**YOUR ASSIGNMENT**
Please state how many lines in the records that follow include "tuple", with no other output.

(Records contained in a dataset)

%%

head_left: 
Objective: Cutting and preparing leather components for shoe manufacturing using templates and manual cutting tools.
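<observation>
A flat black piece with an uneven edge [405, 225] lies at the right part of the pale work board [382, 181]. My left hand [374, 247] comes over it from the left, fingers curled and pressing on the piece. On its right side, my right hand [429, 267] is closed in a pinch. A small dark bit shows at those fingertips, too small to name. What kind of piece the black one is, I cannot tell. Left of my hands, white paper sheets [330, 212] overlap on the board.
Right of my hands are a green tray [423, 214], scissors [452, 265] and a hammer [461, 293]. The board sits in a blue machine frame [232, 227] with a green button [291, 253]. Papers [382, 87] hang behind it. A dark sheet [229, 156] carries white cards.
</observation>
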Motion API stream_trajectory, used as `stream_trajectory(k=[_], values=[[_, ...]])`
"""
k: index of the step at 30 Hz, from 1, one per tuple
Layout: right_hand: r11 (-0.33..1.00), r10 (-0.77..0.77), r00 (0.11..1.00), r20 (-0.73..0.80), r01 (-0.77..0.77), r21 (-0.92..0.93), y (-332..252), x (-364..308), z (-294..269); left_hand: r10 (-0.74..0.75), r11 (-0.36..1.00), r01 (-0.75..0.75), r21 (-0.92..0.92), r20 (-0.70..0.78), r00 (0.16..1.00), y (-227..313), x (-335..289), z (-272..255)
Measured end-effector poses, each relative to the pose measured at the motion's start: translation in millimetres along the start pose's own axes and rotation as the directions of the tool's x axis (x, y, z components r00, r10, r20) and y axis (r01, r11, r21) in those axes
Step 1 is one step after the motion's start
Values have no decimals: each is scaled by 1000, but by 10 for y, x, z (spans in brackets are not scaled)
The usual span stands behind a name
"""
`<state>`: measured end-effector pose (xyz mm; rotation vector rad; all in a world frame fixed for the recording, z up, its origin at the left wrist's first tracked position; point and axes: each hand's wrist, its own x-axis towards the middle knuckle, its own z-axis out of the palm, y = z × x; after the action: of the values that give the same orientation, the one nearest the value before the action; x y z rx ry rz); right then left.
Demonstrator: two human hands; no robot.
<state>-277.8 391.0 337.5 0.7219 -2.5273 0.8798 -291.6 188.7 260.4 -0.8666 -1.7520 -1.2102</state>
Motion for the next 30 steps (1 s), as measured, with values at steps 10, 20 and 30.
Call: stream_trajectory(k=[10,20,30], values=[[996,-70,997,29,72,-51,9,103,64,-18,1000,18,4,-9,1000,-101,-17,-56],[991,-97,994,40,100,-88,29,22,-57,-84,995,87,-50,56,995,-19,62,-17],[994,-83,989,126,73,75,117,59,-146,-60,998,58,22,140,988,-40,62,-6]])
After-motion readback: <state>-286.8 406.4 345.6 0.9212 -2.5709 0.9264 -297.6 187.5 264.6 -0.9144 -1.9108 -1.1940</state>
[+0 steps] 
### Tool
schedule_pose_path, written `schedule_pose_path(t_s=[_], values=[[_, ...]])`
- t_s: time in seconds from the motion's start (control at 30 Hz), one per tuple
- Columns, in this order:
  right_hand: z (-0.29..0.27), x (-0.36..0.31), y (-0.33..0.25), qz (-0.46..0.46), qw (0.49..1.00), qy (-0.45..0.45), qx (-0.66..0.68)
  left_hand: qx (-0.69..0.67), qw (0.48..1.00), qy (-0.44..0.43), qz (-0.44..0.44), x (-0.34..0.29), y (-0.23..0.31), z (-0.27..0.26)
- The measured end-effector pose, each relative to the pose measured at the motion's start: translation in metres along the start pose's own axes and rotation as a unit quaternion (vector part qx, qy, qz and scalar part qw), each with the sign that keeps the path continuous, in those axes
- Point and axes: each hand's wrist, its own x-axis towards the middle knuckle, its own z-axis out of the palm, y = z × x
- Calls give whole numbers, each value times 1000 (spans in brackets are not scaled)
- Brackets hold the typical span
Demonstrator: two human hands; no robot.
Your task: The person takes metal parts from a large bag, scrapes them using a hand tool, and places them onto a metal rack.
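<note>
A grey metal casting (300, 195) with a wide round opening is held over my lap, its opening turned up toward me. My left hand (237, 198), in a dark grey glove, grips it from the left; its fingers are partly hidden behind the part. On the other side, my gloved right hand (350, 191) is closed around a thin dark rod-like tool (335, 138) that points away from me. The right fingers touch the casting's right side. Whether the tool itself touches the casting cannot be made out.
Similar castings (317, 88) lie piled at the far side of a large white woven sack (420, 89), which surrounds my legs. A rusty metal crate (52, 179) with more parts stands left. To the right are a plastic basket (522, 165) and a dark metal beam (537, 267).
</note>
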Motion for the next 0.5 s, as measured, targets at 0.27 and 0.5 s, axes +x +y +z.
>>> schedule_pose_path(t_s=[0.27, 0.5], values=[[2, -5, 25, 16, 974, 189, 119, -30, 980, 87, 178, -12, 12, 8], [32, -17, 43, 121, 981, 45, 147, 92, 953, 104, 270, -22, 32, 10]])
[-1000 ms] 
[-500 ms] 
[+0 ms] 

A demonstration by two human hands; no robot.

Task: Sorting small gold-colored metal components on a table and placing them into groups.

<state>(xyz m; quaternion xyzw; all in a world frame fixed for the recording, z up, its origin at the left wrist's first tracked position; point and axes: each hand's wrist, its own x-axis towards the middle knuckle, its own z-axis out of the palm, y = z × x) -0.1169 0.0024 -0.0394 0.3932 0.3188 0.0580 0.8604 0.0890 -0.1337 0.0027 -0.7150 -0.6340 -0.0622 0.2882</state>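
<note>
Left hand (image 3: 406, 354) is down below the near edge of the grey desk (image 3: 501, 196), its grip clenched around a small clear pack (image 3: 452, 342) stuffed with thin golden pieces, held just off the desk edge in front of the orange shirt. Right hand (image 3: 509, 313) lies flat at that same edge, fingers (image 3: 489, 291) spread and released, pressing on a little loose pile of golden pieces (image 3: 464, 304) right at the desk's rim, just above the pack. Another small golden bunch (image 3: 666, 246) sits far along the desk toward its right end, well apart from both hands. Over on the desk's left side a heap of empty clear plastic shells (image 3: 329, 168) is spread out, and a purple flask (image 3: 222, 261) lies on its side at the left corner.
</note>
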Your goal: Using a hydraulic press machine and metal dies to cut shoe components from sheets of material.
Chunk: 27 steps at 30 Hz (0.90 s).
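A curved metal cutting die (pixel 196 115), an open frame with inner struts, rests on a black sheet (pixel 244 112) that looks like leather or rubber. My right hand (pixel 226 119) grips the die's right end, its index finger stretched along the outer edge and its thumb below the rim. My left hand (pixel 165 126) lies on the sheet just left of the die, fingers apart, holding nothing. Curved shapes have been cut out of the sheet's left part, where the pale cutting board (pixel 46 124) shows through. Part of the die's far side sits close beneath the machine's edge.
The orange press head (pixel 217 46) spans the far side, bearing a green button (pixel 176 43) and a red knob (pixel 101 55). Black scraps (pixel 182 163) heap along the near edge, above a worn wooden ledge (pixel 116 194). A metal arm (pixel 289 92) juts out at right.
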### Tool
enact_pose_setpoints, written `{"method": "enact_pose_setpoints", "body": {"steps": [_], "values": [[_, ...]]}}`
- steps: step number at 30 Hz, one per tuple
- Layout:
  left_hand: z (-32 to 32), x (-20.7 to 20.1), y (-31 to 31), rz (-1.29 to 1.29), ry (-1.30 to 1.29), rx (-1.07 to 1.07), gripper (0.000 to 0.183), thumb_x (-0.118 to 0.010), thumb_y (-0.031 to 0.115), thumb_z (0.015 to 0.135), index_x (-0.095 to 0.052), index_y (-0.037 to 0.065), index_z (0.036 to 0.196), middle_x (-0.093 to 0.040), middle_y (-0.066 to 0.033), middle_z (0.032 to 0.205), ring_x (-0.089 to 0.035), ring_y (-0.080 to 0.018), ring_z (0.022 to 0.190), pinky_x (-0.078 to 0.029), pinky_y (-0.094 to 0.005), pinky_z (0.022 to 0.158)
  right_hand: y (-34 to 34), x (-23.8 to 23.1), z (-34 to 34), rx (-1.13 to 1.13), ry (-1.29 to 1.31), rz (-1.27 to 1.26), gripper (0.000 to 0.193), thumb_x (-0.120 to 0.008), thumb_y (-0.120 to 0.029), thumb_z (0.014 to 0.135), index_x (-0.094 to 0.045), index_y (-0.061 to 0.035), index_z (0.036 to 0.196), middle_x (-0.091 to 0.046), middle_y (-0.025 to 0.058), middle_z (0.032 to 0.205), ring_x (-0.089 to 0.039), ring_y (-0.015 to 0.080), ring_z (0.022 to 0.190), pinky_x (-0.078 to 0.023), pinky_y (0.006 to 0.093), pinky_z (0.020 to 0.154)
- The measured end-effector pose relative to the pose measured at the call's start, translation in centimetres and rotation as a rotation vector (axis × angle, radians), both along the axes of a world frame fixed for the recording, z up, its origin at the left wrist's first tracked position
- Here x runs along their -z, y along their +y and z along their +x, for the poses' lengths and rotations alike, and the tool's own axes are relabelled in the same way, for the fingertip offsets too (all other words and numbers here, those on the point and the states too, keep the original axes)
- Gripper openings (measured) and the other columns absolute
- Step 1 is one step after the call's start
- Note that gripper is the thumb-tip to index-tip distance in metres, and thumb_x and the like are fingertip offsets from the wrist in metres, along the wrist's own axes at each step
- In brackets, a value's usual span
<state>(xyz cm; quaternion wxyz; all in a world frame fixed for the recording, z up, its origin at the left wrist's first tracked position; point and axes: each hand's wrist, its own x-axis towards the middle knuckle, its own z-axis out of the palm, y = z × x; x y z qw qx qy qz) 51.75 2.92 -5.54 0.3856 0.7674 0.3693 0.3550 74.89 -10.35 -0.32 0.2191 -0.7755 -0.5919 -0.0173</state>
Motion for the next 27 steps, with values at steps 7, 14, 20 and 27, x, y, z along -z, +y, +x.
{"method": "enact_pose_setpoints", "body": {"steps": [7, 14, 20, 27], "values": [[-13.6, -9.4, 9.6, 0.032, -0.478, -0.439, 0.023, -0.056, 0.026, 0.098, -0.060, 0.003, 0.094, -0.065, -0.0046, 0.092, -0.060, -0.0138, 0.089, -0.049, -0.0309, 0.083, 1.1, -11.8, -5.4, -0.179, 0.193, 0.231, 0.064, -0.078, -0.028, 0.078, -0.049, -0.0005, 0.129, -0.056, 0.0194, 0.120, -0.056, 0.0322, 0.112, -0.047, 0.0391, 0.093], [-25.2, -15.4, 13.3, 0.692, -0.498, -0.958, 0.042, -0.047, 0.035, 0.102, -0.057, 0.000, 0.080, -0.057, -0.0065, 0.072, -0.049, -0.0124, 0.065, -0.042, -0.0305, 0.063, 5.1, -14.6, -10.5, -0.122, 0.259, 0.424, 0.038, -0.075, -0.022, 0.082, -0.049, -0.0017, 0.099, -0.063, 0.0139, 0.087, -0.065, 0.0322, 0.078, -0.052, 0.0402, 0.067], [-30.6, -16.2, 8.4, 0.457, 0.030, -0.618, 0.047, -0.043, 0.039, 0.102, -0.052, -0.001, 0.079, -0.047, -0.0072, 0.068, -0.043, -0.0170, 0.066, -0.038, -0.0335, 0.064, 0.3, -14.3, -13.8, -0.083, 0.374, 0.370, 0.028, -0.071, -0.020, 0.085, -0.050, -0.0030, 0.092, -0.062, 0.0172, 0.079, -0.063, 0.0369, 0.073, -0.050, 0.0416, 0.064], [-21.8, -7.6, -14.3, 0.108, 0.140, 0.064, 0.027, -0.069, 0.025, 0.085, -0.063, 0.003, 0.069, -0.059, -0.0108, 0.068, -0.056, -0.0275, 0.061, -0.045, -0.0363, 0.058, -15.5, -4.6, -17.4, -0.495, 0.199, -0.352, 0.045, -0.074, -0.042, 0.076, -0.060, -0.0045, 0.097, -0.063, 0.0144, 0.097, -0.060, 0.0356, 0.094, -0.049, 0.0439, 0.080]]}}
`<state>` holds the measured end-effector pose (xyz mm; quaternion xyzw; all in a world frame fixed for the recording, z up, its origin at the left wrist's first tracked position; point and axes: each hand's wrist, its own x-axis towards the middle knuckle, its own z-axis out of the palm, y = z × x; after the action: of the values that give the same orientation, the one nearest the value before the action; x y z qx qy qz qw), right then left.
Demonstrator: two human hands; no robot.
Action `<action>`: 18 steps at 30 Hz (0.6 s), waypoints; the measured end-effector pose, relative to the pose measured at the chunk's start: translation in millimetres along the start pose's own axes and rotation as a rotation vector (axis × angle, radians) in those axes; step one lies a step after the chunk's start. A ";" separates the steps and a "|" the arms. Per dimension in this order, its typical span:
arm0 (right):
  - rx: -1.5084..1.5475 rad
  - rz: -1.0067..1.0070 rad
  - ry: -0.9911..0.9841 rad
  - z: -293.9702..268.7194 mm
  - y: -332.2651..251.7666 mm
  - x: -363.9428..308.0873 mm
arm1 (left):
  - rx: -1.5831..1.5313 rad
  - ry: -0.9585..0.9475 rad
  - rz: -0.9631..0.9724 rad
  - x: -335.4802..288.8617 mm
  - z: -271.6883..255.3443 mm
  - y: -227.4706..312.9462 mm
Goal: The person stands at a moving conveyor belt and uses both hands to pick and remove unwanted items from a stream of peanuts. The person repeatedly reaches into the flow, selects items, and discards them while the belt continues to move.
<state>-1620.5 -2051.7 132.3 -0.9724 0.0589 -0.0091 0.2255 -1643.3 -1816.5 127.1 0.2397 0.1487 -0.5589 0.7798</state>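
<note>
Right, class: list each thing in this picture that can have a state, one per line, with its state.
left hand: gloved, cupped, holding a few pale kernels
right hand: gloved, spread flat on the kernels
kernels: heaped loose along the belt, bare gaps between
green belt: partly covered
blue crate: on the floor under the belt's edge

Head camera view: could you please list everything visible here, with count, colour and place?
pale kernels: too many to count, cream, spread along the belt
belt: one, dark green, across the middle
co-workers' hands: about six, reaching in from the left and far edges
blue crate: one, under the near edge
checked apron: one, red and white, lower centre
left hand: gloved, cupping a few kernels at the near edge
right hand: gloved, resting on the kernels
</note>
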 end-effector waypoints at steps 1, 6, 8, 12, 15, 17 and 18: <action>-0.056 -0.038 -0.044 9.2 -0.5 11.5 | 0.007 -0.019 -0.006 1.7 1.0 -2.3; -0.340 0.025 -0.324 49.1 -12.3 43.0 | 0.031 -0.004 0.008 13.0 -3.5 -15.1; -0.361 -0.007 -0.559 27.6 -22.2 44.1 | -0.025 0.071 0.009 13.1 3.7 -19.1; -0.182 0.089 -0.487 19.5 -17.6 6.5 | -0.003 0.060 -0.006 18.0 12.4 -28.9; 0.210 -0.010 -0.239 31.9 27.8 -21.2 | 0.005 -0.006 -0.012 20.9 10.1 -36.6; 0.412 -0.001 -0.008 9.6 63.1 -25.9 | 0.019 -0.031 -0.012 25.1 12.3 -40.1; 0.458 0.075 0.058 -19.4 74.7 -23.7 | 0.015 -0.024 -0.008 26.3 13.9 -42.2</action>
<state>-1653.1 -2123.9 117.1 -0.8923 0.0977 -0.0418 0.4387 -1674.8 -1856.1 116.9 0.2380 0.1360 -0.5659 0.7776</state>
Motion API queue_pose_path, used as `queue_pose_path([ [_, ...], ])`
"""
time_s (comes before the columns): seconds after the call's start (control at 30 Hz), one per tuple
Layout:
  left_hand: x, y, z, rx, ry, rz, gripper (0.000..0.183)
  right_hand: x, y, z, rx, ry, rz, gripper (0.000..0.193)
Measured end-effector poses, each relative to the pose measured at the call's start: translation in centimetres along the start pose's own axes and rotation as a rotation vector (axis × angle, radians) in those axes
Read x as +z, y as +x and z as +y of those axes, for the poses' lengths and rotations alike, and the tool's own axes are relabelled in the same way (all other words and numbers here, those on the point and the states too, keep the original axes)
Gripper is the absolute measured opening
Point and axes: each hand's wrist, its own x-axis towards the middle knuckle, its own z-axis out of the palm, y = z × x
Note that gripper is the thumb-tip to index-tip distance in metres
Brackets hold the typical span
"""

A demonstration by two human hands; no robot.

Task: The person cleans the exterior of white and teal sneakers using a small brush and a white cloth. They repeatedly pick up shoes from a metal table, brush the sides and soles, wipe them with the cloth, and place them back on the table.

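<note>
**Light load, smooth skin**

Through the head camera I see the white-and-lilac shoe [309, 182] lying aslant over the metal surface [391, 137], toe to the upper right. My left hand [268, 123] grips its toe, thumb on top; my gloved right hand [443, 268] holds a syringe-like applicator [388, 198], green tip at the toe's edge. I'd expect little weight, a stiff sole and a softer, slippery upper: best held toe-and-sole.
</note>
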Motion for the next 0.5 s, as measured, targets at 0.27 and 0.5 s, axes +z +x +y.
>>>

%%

**EXERCISE SOLUTION**
4